No mortality occurred throughout the study and no treatment-related clinical signs were noted during the study. No signs of neurotoxicity (weekly observations at removal from the cage and in an open arena, alterations in motor activity, grip strength and sensory reactivity to stimuli) were observed during the study in parental males and females. No differences in body weight and food consumption were observed in treated animals, compared to the control group. No treatment-related changes were observed in haematological (including coagulation and blood clotting time) or clinical chemistry parameters. Thyroid hormone evaluation in parental animals and pups sacrificed on day 14 post partum did not show treatment-related changes. No treatment-related changes were observed in terminal body weight or absolute and relative organ weights of treated animals of both sexes, when compared to the controls. No treatment-related changes were observed at post mortem macroscopic observations and microscopic evaluation. 

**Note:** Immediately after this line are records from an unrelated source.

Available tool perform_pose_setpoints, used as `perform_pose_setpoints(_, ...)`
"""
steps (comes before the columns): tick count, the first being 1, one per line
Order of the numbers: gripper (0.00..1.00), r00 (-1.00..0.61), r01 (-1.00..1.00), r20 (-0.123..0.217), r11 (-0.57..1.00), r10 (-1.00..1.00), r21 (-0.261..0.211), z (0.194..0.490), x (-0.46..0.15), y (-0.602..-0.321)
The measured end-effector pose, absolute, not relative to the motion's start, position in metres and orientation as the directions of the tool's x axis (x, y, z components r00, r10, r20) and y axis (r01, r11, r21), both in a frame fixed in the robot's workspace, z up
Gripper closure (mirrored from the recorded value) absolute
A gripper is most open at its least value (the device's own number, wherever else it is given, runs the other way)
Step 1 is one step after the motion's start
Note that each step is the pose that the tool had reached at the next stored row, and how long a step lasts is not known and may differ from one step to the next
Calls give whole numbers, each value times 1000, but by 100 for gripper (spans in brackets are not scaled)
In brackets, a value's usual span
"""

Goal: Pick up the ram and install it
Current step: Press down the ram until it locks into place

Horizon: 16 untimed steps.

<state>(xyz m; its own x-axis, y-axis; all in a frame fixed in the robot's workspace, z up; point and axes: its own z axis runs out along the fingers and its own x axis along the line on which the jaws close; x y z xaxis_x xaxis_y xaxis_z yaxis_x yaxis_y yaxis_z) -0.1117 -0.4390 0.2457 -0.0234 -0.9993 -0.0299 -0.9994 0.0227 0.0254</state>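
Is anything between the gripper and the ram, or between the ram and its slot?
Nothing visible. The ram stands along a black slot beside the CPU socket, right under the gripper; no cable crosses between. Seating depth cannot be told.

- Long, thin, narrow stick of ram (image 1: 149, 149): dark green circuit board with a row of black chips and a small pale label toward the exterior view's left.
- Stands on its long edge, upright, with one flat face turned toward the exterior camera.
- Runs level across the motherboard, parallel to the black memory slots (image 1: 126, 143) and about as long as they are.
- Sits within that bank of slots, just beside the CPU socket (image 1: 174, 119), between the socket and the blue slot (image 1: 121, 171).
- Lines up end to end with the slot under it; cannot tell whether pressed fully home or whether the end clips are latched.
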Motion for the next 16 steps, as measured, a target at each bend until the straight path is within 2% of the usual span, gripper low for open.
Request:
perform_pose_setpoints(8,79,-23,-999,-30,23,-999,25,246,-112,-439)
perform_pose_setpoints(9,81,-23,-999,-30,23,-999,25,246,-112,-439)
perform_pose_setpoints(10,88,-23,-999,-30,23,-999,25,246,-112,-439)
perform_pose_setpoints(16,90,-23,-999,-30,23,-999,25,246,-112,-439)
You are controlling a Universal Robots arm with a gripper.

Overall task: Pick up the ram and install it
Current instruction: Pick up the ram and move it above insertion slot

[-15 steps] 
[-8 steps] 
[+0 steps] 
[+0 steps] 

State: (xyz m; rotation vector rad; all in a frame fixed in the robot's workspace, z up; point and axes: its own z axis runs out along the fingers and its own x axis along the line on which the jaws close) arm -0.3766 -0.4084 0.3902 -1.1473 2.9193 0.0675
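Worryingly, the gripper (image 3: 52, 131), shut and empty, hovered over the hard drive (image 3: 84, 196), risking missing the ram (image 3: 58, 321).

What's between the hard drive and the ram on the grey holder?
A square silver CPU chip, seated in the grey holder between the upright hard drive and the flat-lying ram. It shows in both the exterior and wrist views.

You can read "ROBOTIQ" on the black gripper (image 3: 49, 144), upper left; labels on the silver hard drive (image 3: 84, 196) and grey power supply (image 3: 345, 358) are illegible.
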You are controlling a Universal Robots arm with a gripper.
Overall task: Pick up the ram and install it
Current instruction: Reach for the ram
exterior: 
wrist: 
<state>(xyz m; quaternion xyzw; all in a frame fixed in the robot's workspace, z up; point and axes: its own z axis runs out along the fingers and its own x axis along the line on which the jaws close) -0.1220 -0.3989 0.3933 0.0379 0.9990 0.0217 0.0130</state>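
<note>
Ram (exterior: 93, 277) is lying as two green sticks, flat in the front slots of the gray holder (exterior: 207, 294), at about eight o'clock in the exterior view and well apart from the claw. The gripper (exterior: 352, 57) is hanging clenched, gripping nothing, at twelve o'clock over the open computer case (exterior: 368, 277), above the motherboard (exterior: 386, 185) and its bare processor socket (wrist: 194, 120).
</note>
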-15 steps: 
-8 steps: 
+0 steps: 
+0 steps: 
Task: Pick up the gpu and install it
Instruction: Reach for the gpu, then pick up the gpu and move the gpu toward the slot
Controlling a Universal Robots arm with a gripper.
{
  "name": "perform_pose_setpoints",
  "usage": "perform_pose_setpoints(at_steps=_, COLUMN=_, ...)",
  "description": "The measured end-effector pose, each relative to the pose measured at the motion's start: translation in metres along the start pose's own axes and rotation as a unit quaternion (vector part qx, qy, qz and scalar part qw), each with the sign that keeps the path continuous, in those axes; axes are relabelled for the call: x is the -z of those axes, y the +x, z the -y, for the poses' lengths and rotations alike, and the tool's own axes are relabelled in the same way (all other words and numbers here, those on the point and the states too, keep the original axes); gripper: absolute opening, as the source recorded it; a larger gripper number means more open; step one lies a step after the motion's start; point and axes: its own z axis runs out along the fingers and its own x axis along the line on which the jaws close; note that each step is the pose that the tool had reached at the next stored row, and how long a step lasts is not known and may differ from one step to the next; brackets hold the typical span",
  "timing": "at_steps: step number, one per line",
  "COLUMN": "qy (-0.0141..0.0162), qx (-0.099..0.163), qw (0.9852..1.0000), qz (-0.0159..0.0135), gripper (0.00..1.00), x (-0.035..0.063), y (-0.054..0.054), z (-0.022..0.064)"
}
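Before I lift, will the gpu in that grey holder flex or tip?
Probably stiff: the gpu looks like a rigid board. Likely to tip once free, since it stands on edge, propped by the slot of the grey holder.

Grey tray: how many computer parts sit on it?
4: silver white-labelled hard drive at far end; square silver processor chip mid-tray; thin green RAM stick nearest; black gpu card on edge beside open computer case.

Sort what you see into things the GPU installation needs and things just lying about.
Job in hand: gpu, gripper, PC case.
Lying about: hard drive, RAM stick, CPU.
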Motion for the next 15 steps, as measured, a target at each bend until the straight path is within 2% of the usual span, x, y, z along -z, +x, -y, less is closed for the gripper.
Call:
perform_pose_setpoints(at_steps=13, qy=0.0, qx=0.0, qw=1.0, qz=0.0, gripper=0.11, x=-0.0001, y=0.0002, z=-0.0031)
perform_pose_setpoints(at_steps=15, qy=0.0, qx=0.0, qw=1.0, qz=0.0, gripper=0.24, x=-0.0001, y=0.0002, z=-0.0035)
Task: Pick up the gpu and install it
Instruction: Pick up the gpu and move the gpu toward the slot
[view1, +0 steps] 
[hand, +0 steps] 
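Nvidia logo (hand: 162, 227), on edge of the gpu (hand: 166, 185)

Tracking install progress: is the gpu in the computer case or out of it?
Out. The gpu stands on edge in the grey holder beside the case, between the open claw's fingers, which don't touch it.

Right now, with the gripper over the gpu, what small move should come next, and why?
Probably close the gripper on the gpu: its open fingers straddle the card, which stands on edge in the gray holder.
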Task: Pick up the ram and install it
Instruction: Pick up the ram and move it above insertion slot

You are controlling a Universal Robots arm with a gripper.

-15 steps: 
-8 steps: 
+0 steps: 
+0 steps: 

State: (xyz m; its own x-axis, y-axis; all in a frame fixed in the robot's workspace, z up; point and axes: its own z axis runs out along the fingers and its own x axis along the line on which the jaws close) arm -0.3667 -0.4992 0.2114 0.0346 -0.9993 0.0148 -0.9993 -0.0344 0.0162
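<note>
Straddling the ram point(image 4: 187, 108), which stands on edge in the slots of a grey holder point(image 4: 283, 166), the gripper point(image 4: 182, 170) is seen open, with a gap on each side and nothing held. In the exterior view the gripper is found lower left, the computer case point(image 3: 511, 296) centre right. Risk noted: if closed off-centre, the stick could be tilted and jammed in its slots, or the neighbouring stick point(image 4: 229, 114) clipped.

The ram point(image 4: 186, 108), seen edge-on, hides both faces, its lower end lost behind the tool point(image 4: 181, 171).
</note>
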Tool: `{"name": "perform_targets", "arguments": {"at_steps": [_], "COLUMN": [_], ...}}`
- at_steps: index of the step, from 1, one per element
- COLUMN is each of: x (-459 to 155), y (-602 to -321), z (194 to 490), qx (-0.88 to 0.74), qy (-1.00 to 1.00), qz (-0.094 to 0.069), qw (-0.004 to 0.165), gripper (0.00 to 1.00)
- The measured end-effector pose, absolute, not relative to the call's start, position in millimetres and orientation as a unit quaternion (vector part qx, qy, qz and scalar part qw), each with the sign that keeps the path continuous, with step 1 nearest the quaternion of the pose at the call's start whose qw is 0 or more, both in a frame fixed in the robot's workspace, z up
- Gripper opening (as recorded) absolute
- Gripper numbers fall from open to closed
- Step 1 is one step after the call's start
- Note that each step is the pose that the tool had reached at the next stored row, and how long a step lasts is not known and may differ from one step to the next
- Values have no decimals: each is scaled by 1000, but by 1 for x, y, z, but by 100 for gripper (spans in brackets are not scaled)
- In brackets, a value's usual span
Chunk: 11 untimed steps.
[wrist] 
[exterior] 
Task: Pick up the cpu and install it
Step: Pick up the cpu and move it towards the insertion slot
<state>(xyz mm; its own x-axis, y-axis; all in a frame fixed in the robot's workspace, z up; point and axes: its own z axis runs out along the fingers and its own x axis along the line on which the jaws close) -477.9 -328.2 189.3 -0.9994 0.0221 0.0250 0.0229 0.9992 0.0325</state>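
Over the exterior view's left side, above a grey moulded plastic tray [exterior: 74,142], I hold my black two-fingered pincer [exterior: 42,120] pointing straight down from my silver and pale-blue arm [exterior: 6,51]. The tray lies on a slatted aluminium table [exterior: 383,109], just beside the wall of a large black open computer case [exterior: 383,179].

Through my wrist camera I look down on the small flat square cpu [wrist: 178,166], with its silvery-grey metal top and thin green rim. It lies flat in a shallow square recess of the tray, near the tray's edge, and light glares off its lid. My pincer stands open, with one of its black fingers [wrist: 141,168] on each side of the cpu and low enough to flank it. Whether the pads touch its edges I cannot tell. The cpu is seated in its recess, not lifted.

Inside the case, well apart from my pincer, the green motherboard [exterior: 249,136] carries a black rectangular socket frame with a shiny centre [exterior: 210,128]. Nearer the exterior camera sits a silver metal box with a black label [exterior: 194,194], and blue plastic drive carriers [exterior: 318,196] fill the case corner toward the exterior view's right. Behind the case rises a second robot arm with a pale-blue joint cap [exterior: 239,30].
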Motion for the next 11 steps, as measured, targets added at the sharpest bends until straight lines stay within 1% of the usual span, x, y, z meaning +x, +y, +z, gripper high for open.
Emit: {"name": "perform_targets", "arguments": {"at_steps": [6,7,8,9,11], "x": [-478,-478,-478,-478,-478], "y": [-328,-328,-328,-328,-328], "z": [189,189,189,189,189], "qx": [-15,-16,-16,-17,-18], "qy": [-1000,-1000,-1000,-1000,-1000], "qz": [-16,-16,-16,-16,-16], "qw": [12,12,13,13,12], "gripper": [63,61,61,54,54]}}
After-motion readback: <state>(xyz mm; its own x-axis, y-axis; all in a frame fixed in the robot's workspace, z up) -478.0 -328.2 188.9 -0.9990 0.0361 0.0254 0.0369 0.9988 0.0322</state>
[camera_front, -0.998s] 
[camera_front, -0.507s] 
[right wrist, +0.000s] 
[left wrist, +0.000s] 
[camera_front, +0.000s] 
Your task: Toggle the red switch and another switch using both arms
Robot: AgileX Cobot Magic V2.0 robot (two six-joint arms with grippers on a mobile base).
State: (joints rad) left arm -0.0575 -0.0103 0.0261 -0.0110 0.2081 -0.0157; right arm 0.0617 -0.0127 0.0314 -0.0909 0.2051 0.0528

The number of females with live pups on day 14 post partum was 9 in the control group, 10 at 100 mg/kg/day, 9 at 300 mg/kg/day and 10 at 1000 mg/kg/day, since one control female showed unilateral total resorption and one females in Group 3 was found not pregnant. No treatment-related anomalies were noted in the total number of oestrous cycle of the treated females, when compared to controls. Copulatory and fertility indices did not show any treatment related differences among treated and control groups. Parturition, lactation, implantation, litter data and sex ratio did not show changes. No differences in the anogenital distance (normalised value) and no nipple were seen between control and treated groups both for male and female pups. Necropsy findings and thyroid weight in pups did not reveal any treatment-related effect. No treatment-related changes were observed in reproductive and developmental parameter (see table No. 5).


Therefore, based on the results of the present study, the NOAEL for general systemic toxicity as well as for reproductive and developmental toxicity was considered to be 1000 mg/kg/day for male and female Wistar rats, due to the absence of observed adverse toxic effects at the high-level dose.